Couple of things to note:
- While I'm happy to chat with you in person, many times, just sending me a message on Slack with your questions/concerns might work as well. So, if you have specific Qs in mind, just shoot me a message and let's see if we can resolve it then and there.
- If you would indeed like to meet in person, please try to meet me during this time. But, don't worry if you can't make it during this window for some reason. Again, just send me a message on Slack and we'll find a time that works for both of us.
[ Top ]
This GitHub repo will serve as the course website.
The primary mode of communication in this course (including major announcements), will be the course Slack account.
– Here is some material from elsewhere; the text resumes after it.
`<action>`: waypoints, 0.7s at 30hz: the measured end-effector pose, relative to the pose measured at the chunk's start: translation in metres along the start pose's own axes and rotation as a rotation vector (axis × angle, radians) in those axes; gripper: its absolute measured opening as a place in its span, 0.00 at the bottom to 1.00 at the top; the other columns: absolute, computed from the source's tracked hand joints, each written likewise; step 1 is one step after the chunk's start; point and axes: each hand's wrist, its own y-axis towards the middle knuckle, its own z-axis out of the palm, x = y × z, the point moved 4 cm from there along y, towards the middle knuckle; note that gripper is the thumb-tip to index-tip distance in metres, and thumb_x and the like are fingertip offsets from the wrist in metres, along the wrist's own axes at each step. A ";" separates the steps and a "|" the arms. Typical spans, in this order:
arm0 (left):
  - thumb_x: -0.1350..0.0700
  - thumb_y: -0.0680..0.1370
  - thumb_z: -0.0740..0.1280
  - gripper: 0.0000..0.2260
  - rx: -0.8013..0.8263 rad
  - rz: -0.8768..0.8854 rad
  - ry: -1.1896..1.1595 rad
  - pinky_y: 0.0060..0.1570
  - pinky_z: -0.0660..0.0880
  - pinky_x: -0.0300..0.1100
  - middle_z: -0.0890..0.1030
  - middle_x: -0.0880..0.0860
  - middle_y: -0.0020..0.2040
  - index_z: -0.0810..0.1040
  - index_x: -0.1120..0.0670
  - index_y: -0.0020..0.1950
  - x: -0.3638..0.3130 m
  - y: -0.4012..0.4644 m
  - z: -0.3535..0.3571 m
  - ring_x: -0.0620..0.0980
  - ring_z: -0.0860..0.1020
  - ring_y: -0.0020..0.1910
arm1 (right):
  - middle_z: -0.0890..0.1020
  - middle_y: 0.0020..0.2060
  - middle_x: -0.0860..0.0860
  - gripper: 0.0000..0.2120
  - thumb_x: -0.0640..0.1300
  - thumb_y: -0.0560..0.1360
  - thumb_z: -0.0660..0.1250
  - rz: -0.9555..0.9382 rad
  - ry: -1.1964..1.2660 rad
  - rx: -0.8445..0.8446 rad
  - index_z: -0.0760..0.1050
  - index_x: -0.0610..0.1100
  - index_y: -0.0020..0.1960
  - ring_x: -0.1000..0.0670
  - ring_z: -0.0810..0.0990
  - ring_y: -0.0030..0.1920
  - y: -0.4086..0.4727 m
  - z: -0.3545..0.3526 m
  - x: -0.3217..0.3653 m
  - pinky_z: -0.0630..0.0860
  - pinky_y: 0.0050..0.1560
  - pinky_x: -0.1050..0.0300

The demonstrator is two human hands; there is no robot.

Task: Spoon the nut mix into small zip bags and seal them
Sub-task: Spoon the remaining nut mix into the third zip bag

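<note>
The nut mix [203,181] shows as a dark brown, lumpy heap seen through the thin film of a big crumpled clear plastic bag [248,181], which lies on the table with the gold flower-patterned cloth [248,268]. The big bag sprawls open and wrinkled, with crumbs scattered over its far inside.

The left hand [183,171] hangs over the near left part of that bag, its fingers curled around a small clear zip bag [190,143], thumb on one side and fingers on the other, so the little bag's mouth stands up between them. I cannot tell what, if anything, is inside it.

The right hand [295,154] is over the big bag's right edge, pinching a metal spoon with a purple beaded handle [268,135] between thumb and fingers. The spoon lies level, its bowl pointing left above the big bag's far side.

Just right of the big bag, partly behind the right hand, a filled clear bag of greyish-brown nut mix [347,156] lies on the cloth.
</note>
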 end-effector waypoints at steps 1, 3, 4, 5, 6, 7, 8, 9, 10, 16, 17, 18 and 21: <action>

All of you should have invitations to join this account in your MSU email.
Emails
Although the bulk of the communication will take place via Slack, at times (rarely), we will send out important course information via email. This email is sent to your MSU email address (the one that ends in “@msu.edu”). You are responsible for all information sent out to your University email account, and for checking this account on a regular basis.
[ Top ]
For each topic, you will be assigned reading materials and, occassionaly, a coding assignment. The links to these materials will be posted on this page next to the topic on the Calendar and instructions will be provided on Slack.
Each completed assignment is due before the next class.
In general:
- Do the assignments and additional readings.
- Show up to class.
- Work in groups during in-class discussion sessions.
- No one will have the perfect background: Ask questions about statistical or programming concepts.
- Contribute to the materials in-class and on slack.
- Correct me when I am wrong.
A major goal of this course is to prepare you for performing statisitcal data analysis with care, and for presenting your ideas and findings effectively. The final exam will serve as a practical way to do exactly that. We discuss and nail the details when we meet in class. It is scheduled twice to accommodate everyone's schedule: Dec 05 and Dec 06 12:30 – 2:30 pm at Akers Hall - Classroom 135.
[ Top ]
Activity | Percentage |
---|---|
Assignments | ~25% |
Class participation | ~50% |
Final Exam | ~25% |
[ Top ]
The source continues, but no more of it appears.